What you are asked to do
Transcribe the listing verbatim, please, with images dropped.

....

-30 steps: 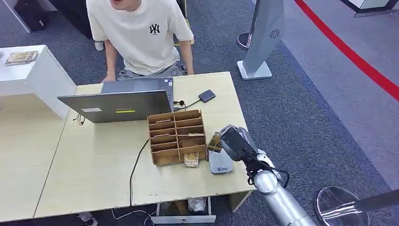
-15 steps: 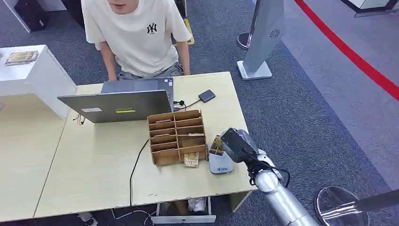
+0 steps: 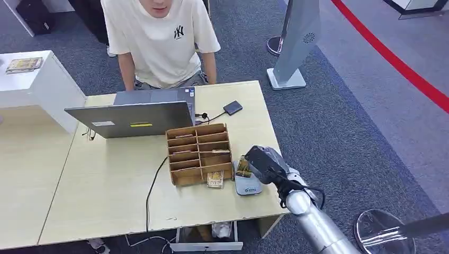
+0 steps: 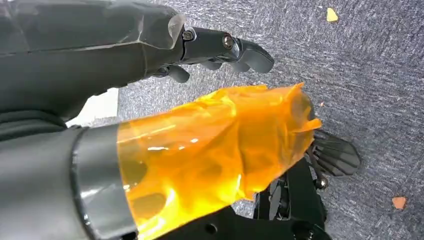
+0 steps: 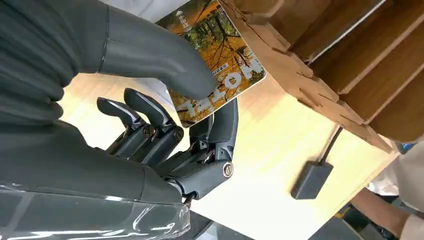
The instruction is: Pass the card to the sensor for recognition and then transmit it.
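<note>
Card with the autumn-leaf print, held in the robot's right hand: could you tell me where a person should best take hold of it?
Take the autumn-leaf printed card by its free end, beyond the thumb, coming from the side away from the right hand. It is thin and flat, pinched face and back, so a pinch across both faces there probably suits.

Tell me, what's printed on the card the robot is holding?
Orange-yellow autumn foliage with white lettering on the card, clearest in the right wrist view.
</note>
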Action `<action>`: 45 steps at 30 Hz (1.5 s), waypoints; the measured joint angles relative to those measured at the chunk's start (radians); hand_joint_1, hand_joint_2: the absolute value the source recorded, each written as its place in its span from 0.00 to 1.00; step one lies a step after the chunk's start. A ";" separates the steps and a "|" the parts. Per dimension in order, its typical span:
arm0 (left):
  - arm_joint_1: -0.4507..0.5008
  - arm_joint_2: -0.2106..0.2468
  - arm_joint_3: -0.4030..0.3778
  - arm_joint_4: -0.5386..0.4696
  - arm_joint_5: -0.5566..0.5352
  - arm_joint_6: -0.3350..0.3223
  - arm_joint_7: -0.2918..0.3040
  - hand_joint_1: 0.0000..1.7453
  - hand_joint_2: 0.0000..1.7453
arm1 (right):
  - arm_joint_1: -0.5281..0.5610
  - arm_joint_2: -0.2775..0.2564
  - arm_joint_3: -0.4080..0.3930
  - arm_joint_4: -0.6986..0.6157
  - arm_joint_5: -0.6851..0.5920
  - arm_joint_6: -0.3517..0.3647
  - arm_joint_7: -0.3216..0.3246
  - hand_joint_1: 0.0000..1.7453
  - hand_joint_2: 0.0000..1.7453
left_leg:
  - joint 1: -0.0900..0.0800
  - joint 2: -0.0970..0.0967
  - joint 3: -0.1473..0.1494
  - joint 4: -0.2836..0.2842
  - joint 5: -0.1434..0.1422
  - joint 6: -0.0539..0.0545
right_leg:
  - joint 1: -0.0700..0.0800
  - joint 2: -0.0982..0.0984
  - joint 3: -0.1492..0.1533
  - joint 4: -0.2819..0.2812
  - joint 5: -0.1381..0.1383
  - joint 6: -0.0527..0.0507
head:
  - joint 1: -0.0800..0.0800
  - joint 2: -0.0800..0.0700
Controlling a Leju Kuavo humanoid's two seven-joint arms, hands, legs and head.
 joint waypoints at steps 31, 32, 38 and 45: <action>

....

Response to this task
-30 steps: 
-15 steps: 
+0 steps: 
+0 steps: 
+0 steps: 
The instruction is: Pass the card to the sensor for recognition and then transmit it.
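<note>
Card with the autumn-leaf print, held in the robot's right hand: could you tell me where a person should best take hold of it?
Take the autumn-leaf printed card by its free end, beyond the thumb, coming from the side away from the right hand. It is thin and flat, pinched face and back, so a pinch across both faces there probably suits.

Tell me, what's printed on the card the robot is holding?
Orange-yellow autumn foliage with white lettering on the card, clearest in the right wrist view.
</note>
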Action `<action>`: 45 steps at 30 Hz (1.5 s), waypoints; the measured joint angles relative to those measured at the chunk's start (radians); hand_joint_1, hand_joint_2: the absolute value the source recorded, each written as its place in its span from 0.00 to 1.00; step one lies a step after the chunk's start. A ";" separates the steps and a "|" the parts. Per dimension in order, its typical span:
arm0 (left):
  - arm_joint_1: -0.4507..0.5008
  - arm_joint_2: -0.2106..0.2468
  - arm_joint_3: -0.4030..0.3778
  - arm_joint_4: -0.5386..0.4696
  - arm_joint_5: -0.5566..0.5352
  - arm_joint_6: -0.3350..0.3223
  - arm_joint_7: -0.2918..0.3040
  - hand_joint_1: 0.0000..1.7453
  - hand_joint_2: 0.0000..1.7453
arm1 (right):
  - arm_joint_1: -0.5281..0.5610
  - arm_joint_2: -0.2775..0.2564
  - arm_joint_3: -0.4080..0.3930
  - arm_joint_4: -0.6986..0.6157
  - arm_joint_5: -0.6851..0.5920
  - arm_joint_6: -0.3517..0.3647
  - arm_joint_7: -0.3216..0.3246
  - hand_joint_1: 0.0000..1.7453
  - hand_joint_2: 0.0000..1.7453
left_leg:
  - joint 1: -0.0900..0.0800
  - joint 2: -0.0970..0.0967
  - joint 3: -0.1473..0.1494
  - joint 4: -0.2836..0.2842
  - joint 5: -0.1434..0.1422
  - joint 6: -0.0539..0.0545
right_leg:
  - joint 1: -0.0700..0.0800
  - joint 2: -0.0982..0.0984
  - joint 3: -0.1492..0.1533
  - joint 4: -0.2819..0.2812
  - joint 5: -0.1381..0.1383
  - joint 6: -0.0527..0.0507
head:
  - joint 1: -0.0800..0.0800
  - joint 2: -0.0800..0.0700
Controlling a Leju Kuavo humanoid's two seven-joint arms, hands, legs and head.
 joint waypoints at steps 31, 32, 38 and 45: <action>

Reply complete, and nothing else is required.